- Tony Volpon diz que o Copom pode ganhar um membro adicional para atuar como “advogado do diabo”, sem necessariamente ter voto, para provocar críticas e ampliar o debate.
- O ex-diretor ressalta que o Copom já evoluiu em transparência e comunicação, fortalecendo a credibilidade e a política monetária.
- Volpon destaca crises passadas como momentos cruciais, citando decisões de elevar juros em 2002, ajustes em 2008 e a reação à covid, apontando acertos e erros.
- Ele afirma que, com autonomia financeira do Banco Central aprovada, seria viável criar diretorias especiais para trazer perspectivas acadêmicas ou de mercado por um ano, sem voto.
- A ideia de um “advogado do diabo” seria manter o grupo questionando o próprio pensamento, fortalecendo o debate sem alterar a estrutura de votação.
O Copom do Banco Central completou 30 anos e, para Tony Volpon, ex-diretor de assuntos internacionais (2015-2017), ampliar o número de integrantes pode aperfeiçoar o órgão.

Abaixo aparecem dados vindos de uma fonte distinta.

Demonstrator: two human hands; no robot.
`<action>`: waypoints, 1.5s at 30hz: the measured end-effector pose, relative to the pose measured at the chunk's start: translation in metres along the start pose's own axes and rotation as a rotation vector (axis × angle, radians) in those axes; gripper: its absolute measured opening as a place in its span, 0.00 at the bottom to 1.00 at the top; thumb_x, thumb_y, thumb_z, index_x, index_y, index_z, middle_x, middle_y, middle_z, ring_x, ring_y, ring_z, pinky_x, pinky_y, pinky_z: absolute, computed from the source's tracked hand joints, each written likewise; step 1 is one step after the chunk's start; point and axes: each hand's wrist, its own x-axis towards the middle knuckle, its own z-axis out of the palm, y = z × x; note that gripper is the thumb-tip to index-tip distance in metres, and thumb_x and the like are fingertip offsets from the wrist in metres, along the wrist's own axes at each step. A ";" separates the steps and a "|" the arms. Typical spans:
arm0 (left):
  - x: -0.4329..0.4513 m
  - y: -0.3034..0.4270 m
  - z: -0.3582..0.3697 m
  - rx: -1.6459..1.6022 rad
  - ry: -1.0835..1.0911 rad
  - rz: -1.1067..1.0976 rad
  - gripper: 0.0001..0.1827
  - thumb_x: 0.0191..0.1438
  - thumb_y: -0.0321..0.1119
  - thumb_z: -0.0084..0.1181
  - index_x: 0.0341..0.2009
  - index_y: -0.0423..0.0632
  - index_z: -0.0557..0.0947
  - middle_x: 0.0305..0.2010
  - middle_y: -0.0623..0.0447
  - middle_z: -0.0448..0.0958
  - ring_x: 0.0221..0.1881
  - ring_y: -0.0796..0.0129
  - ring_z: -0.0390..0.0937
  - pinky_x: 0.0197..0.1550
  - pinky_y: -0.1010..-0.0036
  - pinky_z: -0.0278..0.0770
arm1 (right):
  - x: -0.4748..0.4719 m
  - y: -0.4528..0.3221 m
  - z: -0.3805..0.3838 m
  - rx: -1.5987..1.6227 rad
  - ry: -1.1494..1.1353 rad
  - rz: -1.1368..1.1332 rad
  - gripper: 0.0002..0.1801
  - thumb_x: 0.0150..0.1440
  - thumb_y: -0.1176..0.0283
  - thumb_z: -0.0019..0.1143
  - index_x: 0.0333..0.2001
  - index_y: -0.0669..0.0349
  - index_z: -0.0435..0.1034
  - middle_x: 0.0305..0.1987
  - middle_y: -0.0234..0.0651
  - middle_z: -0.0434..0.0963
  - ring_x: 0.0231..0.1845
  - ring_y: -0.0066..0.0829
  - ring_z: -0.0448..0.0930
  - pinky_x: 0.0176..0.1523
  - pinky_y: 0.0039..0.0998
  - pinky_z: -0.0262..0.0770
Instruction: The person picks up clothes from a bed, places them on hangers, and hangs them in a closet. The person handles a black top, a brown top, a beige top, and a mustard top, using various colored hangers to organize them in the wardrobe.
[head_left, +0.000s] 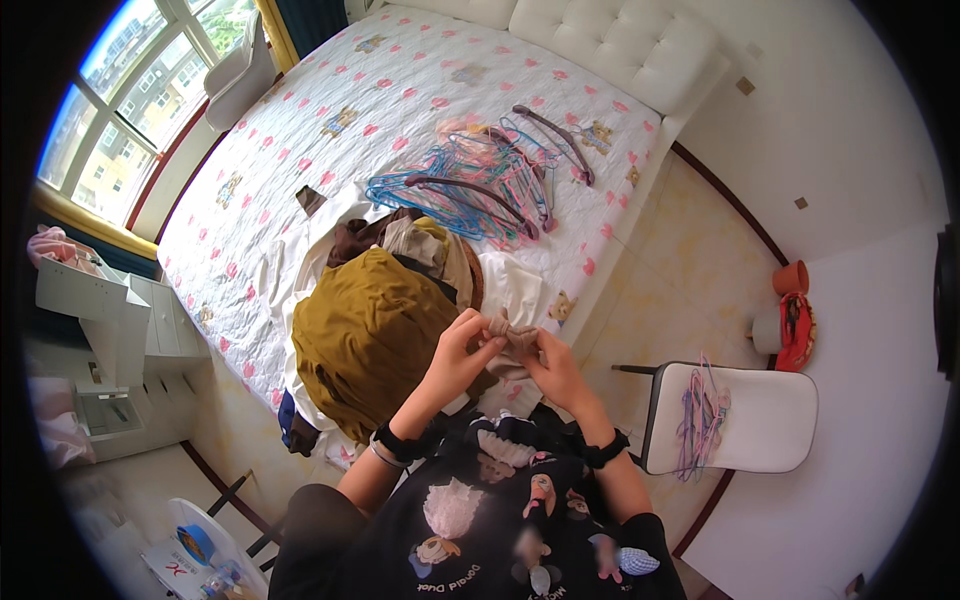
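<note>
My left hand (469, 346) and my right hand (553, 360) pinch a small bunched piece of taupe fabric (513, 336) between them, fingers close together; part of it hangs below. Just left of my hands, a large mustard-brown garment (371, 330) lies over a heap of clothes at the bed's near edge. Behind it are a beige garment (417, 244), a dark brown garment (356, 238) and white clothes (517, 281). Past the heap lies a tangle of thin blue, pink and green hangers (480, 180), with several thicker dark purple hangers (559, 141) on and beside it.
The bed (277, 150) bears a quilt with hearts and bears. At right stands a white-seated chair (772, 416) holding a bundle of hangers (701, 424). An orange pot (790, 277) is by the wall. White drawers (161, 315) stand at left; a round table (191, 517) is at lower left.
</note>
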 end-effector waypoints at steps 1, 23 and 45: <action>-0.001 0.000 0.004 -0.042 -0.008 -0.044 0.08 0.47 0.26 0.55 0.32 0.39 0.72 0.31 0.55 0.61 0.33 0.72 0.61 0.38 0.79 0.61 | -0.004 0.000 -0.003 -0.024 0.006 -0.014 0.08 0.51 0.79 0.45 0.37 0.65 0.63 0.30 0.44 0.72 0.32 0.40 0.75 0.35 0.32 0.69; -0.016 0.027 0.079 -0.194 -0.315 -0.366 0.06 0.56 0.28 0.47 0.37 0.45 0.66 0.33 0.62 0.62 0.35 0.82 0.58 0.39 0.84 0.61 | -0.066 0.045 -0.075 0.074 -0.039 0.011 0.13 0.45 0.72 0.56 0.36 0.62 0.67 0.32 0.38 0.73 0.32 0.31 0.73 0.37 0.30 0.71; -0.033 0.062 0.200 -0.663 0.028 -0.412 0.16 0.54 0.23 0.38 0.47 0.32 0.71 0.47 0.48 0.71 0.49 0.66 0.69 0.54 0.72 0.64 | -0.200 0.201 -0.218 -0.525 -0.302 0.377 0.10 0.48 0.75 0.44 0.35 0.56 0.70 0.38 0.38 0.73 0.42 0.41 0.71 0.47 0.39 0.62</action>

A ideia é ter vozes que critiquem, não apenas concordem, durante as decisões.
Volpon também afirma que o Copom é um espaço relativamente fechado e que a inclusão de um novo integrante poderia ocorrer sem direito a voto, atuando como um “advogado do diabo” na discussão. A autonomia financeira do BC poderia viabilizar esse movimento.
Ele ressalta a importância da transparência do Copom, destacando que a comunicação evoluiu ao longo das três décadas. Em crises passadas, o comitê mostrou capacidade de ajuste rápido diante de choques externos e internos.
Proposta de participação externa
Segundo o ex-diretor, a presença de um acadêmico ou especialista externo por um ano poderia enriquecer o debate. O papel seria questionar o consenso interno, sem voto, para fortalecer o contraditório.
Volpon cita momentos decisivos, como ações de 2002 e 2008, em que ajustes de juros foram cruciais para a condução da política monetária. Também aponta erros de comunicação, como o uso de forward guidance durante a covid.
Ele recomenda ampliar a discussão e manter o foco em decisões fundamentadas, com debates que fortaleçam a credibilidade do Copom. A ideia é usar a experiência externa para enriquecer a análise interna.